Sabine Lee is a Reader in Modern History at the University of Birmingham. After studying history, mathematics and philosophy at Düsseldorf University, which she completed with a Staatsexamen in 1989, she obtained an M.Phil in International Relations at the University of Cambridge in 1990. She continued her studies at Cambridge with a project on Anglo-German Relations after the Second World War under David Reynolds. This resulted in a doctoral dissertation which was submitted in 1992.
In January 1993, she joined the Department of European Studies at the University of Hull as Lecturer in Modern History. Since September 1994 she has been at the Department of Modern History here at Birmingham.
Sabine’s current research is located in two distinct areas. More recently, she has engaged in studies of children born of war, that is children fathered by foreign soldiers and born to local mothers in conflict and post-conflict situations. She is involved in the international interdisciplinary research network on children born of war and had published several papers on issues such as the human rights of children born of war, specific case studies and historical comparisons of such children throughout the 20th century.

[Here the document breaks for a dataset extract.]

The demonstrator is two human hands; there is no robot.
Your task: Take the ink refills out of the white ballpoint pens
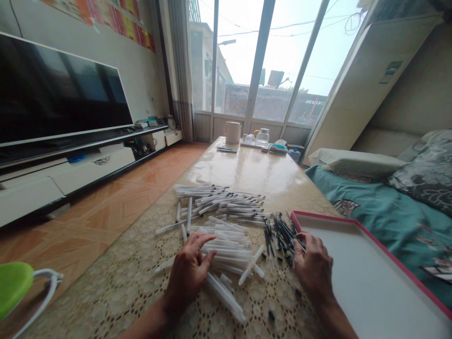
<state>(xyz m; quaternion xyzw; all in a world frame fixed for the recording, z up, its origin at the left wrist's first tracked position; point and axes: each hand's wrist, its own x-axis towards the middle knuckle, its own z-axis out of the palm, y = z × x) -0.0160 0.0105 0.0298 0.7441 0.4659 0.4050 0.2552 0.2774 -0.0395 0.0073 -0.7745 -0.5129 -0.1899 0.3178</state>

The second are of research concerns the history of 20th century science, and in particular physics. Sabine has recently co-edited a volume on the Nucleon-Nucleon Interaction and the Nuclear Many-body Problem and she is currently working on a Festschrift for the American theoretical physicist Gerald E. Brown. Prior to this, Sabine edited a selection of the private and scientific correspondence of the physicist Rudolf Peierls. She has also published an edition of the complete correspondence of Nobel Laureate Hans Bethe and Rudolf Peierls.
Past research
After earlier research on refugees and expellees and their organisations in post-war Germany, Sabine turned to 20th century international relations. Here she focussed in particular on British-German relations after 1945 and post-war European integration and co-operation. More recently she has studied some questions of 20th century scientific developments and the interplay between science and politics.